__Exercise directions__.
Gather the lines below that include the string "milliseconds", copying each in full.

__The input__.
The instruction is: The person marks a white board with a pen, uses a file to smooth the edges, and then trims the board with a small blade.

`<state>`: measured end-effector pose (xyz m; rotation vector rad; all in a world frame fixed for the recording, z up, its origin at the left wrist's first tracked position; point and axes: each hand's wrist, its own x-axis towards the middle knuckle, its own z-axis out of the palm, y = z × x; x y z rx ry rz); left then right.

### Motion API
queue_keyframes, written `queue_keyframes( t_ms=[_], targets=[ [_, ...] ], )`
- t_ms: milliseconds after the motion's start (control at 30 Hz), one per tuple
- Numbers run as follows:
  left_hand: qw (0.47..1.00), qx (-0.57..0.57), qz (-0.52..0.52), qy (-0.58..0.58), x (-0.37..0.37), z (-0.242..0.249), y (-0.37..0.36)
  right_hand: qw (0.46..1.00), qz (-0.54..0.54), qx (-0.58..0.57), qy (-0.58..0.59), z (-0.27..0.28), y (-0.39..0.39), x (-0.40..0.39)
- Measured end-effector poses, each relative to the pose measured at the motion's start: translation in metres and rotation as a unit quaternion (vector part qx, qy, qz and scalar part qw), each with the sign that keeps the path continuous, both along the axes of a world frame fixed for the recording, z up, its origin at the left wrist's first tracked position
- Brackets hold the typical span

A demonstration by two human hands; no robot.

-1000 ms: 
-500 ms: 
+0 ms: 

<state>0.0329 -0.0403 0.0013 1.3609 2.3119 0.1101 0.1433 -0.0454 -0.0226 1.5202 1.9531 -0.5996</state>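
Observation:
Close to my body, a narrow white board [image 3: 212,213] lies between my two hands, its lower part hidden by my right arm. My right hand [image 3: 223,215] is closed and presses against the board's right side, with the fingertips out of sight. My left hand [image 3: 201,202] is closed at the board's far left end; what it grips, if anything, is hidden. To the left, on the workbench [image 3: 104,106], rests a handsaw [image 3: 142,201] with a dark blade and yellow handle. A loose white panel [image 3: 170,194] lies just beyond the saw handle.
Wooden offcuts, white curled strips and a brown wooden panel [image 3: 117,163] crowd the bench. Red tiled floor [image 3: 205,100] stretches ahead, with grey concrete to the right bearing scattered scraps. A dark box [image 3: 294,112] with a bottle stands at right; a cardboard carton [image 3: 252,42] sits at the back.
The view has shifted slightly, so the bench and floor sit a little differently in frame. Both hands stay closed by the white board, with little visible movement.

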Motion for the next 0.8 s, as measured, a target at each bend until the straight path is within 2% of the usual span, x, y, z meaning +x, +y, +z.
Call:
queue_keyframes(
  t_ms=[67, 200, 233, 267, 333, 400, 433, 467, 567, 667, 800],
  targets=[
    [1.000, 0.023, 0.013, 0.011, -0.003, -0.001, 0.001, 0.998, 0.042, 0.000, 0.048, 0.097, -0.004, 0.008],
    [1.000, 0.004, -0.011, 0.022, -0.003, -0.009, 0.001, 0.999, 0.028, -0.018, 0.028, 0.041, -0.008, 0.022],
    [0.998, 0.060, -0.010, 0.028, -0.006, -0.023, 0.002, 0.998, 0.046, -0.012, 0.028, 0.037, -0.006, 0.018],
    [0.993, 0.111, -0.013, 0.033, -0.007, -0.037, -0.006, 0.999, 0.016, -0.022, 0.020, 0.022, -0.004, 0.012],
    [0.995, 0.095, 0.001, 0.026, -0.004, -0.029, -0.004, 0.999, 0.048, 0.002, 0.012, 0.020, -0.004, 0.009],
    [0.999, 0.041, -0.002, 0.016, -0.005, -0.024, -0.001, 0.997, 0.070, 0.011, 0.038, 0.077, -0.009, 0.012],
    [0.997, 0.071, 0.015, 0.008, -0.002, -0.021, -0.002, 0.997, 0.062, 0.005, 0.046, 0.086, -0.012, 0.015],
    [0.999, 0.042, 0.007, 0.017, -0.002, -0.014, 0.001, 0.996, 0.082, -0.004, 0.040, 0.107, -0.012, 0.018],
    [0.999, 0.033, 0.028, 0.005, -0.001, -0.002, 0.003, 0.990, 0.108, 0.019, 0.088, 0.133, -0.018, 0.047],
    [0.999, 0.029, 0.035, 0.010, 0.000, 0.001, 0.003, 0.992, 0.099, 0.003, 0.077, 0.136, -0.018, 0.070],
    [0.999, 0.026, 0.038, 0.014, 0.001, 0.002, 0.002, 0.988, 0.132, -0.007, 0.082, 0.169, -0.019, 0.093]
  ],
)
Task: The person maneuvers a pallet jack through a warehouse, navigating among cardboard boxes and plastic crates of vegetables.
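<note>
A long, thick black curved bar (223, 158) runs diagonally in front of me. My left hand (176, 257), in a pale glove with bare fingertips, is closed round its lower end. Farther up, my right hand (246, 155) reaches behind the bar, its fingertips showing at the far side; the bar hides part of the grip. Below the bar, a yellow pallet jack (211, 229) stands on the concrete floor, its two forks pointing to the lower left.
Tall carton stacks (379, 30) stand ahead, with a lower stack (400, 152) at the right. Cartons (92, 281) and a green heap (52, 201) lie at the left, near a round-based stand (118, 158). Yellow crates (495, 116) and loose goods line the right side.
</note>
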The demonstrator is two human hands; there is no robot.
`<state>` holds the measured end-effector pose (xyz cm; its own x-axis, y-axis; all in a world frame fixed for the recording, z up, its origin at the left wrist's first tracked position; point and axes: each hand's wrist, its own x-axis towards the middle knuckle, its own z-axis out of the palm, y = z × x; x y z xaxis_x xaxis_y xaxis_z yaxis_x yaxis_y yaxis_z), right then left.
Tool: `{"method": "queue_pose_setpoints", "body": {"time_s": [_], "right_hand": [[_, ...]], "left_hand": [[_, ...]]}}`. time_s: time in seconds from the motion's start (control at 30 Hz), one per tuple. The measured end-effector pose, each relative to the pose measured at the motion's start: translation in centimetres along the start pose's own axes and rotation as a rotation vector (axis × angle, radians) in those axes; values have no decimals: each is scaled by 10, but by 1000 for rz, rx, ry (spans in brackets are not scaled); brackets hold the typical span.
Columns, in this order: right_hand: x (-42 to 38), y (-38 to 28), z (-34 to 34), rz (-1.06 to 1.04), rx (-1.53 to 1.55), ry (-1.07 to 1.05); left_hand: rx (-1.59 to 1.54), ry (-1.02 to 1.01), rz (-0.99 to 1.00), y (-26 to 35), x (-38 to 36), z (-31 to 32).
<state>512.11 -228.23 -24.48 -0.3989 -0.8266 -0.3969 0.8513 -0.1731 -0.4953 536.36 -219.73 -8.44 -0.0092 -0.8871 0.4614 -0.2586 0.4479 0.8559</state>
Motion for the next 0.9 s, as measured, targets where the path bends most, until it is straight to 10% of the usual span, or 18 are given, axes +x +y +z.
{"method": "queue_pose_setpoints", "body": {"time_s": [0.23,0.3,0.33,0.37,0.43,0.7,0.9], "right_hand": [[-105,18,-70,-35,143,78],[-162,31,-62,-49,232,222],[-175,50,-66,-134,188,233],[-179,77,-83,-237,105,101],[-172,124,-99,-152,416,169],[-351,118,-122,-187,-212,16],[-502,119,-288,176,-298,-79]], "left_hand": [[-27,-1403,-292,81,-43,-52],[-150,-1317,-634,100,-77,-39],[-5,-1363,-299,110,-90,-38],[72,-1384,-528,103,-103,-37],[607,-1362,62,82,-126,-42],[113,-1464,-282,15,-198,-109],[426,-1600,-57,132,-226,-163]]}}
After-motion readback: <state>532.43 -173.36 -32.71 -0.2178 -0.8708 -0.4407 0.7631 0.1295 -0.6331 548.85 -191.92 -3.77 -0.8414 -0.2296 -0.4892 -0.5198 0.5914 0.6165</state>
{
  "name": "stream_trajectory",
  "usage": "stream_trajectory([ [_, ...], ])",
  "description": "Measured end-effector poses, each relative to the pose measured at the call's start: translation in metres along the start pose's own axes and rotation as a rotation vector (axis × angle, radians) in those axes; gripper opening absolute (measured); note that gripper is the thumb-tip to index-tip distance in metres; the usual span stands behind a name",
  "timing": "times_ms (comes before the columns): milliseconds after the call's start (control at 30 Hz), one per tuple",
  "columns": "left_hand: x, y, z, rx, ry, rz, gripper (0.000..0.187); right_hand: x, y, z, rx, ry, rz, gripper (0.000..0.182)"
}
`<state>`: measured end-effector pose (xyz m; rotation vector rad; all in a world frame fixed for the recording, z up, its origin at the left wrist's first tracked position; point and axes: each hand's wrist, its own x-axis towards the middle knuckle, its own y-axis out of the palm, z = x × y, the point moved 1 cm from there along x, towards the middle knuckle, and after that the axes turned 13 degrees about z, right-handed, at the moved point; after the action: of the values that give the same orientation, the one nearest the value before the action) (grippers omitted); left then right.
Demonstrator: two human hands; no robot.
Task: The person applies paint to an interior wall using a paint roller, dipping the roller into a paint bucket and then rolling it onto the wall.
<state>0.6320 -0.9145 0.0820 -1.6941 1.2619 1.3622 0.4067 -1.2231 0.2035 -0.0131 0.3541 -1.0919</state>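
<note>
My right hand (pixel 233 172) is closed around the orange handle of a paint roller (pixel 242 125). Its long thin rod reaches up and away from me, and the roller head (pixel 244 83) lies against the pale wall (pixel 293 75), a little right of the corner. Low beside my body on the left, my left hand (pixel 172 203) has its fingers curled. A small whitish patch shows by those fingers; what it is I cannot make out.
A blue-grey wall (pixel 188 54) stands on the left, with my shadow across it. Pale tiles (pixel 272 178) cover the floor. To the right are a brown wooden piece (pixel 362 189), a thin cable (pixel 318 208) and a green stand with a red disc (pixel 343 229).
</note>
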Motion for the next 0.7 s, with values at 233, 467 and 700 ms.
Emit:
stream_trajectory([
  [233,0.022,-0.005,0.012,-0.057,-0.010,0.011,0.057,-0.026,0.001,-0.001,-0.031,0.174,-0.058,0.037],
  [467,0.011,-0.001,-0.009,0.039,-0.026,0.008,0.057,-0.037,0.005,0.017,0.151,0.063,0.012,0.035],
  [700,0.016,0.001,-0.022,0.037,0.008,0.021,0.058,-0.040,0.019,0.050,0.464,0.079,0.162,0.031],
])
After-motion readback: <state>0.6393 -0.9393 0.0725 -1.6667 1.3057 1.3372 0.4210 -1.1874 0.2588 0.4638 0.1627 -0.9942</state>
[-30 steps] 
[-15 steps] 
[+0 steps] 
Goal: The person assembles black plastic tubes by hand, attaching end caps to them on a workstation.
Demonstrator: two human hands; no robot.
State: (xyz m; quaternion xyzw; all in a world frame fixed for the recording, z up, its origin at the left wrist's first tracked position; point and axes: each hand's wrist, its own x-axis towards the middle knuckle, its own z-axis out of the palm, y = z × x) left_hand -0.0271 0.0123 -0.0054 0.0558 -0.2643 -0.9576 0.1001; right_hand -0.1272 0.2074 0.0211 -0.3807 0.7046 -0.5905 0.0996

__Answer space__.
- t_ms: milliseconds after the motion's start (control at 30 Hz), one per tuple
  "timing": "times_ms (comes before the columns): milliseconds after the call's start (control at 30 Hz), one per tuple",

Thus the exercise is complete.